“I don’t see how that would be of much use,” exclaimed Boy.

“Well, every vote helps, you know,” said Cæsar Maximilian Augustus Claudius Smith (called Thomas for short). “Shall I go and get the polling papers?”

Boy thought that it couldn’t possibly do much harm, so just to please him he told the footman that he might go and get them; and when he returned a few minutes later they were both solemnly filled up and taken back to the Ballot Box. Then Boy finished his breakfast and started for a walk.

The streets were filled with excited groups of people discussing their own prospects of being elected King, and the walls were covered with posters of all shapes and sizes begging for votes.
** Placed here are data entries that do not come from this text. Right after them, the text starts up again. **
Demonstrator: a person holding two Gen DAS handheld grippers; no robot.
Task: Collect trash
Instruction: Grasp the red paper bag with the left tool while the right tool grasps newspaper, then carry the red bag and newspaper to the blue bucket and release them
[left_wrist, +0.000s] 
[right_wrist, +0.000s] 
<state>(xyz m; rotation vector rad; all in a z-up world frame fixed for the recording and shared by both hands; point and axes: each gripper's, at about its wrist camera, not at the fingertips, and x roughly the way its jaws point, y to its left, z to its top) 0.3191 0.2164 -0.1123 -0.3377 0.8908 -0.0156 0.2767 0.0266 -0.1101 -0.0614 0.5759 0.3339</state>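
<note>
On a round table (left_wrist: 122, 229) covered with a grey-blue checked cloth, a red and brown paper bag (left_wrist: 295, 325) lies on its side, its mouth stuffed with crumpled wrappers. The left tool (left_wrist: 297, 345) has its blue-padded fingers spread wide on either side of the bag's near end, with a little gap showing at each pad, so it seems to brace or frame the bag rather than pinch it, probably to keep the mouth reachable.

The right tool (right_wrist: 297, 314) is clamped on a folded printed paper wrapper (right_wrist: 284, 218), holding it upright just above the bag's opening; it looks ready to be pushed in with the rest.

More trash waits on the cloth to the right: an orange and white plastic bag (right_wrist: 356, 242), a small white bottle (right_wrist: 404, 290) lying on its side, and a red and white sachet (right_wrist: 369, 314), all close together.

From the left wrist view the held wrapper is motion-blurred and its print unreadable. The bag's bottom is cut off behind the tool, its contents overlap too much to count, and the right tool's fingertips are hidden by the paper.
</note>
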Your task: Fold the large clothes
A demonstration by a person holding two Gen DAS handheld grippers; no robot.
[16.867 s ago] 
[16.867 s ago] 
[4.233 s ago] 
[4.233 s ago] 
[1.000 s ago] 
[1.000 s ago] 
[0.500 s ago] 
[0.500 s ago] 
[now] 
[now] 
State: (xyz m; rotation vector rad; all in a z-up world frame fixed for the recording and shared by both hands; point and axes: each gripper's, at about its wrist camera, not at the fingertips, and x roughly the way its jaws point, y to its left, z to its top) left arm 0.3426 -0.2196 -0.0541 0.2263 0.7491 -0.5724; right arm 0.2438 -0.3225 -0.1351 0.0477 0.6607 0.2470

One enterprising man was offering a thousand pounds to every one who would vote for him.

“Why, however can he pay them all?” exclaimed Boy to a person in the street.

“Oh! people are never expected to keep the promises made at elections,” explained the man. “Now I don’t promise anything at all, but you only just vote for me and see what I’ll do for you if I’m made King.”

“I can’t,” said Boy. “I’ve already voted.”

“Oh, bother!” cried the man, “you’re no good to me, then,” and he hurried on to the next person and began to beg for his vote.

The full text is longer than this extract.